Dieses Band ist das Mol, und man versteht es am besten als Brücke. Ein einzelnes Atom ist viel zu klein, um gewogen zu werden; ein Gramm von irgendetwas enthält unvorstellbar viele davon. Das Mol benennt schlicht eine bestimmte, riesige Anzahl — Avogadros Zahl an Dingen —, so gewählt, dass die Anzahl wägbar wird: Ein Mol Kohlenstoff-12 ist so definiert, dass es genau zwölf Gramm wiegt, und aus diesem einen Anker folgt die molare Masse jedes Elements, wobei ein Mol Wasser auf etwa achtzehn Gramm hinausläuft, ungefähr einen Esslöffel. Der Grund, eine so eigentümliche Zahl zu wählen, ist, dass sie eine chemische Gleichung buchstäblich als Rezept wahr macht. Wenn wir schreiben, dass zwei Wasserstoffmoleküle und eines Sauerstoff zwei Wasser ergeben, so wird dieselbe Zeile, in Mol gelesen, zu vier Gramm Wasserstoff plus zweiunddreißig Gramm Sauerstoff, die sechsunddreißig Gramm Wasser liefern — eine Vorhersage, die man auf der Waage prüfen kann, und sie hält jedes Mal. Alles, was Chemiker Stöchiometrie nennen, ist bloß Buchhaltung über diese Brücke hinweg: herauszufinden, welche Zutat zuerst ausgeht und damit die Ausbeute begrenzt, oder wie viel Produkt eine Reaktion in einer idealen Welt geben sollte gegen die unordentlichere Menge, die sie wirklich liefert. Bevor Cannizzaro die Zunft zwang, sich auf das Zählen zu einigen, konnten sich Chemiker nicht einmal über Molekülformeln verständigen, und quantitative Chemie war unmöglich; in dem Augenblick, in dem ein Mol eine feste Zahl von Teilchen bedeutete, fügten sich Atomgewichte, Formeln und Reaktionsausbeuten mit einem Mal zusammen.

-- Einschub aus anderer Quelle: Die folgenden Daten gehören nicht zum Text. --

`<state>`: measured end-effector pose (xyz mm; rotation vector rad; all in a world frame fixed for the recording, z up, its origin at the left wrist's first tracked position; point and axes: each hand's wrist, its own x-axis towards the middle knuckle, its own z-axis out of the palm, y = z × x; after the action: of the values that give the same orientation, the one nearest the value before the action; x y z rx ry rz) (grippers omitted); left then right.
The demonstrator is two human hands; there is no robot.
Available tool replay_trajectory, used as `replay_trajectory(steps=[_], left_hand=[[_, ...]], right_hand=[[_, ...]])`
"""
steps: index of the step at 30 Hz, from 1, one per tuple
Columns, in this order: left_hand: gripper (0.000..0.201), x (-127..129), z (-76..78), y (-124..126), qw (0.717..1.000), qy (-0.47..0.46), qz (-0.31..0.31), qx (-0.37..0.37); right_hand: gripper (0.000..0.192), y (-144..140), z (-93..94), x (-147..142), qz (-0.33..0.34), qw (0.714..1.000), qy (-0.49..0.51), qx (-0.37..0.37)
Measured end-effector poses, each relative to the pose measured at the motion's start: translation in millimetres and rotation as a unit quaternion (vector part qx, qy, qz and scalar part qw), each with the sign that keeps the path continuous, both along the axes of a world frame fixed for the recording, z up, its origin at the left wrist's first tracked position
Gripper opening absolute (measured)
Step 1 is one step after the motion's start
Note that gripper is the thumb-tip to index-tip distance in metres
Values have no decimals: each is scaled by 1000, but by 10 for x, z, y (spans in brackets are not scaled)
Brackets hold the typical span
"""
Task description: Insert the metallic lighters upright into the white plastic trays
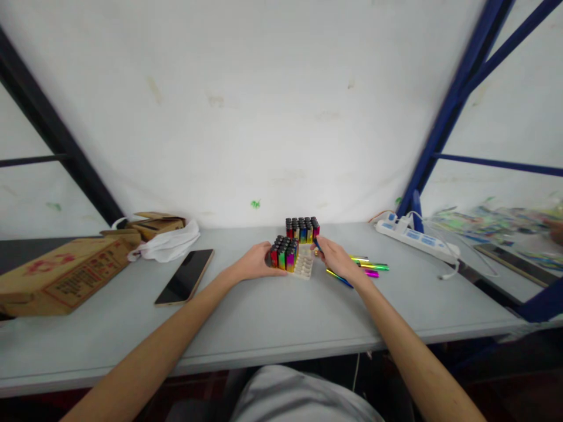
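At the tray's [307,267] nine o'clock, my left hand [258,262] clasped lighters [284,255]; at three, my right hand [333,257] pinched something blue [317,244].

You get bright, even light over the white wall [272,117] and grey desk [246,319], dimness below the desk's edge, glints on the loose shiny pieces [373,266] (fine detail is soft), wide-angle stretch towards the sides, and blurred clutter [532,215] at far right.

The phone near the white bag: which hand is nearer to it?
Left. The left hand is right of the phone, against the lighters; the right hand is farther right, by the tray.
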<state>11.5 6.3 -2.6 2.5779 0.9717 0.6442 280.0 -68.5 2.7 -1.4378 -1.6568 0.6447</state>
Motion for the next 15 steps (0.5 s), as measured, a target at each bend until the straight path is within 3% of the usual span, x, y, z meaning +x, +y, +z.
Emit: replay_trajectory(steps=[5,15], left_hand=[[66,-4,-10,19,1000,-9,-4,-8],[66,1,-13,18,1000,-19,-5,-11]], right_hand=[[29,31,-64,16,18,997,-45,57],[19,-1,-81,-35,-6,990,-63,123]])
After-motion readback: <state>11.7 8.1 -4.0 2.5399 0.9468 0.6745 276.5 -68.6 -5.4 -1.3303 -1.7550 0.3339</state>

Warum jetztDie Industrie läuft im gewaltigen Maßstab auf dieser Buchhaltung. Eine Düngemittelanlage muss Stickstoff und Wasserstoff in genau dem richtigen molaren Verhältnis fahren, um das meiste Ammoniak herauszupressen; eine Batteriefabrik balanciert Lithium, Nickel und Cobalt gegen die Kathode, die sie bauen will; ein Medikament wird Mol für Mol durch jeden Schritt seiner Synthese verfolgt, damit nichts vergeudet wird oder unreagiert bleibt. Selbst die Klimabilanzierung ist im Untergrund molar — Treibhausgase werden zuerst als Mol Kohlendioxid-Äquivalent gezählt, ehe sie für die Öffentlichkeit in Tonnen übersetzt werden. Der stille Vorschlag, den Avogadro 1811 machte und den sein Fach fünfzig Jahre lang abtat, ist heute das Zählwerkzeug unter einer ganzen industriellen Zivilisation.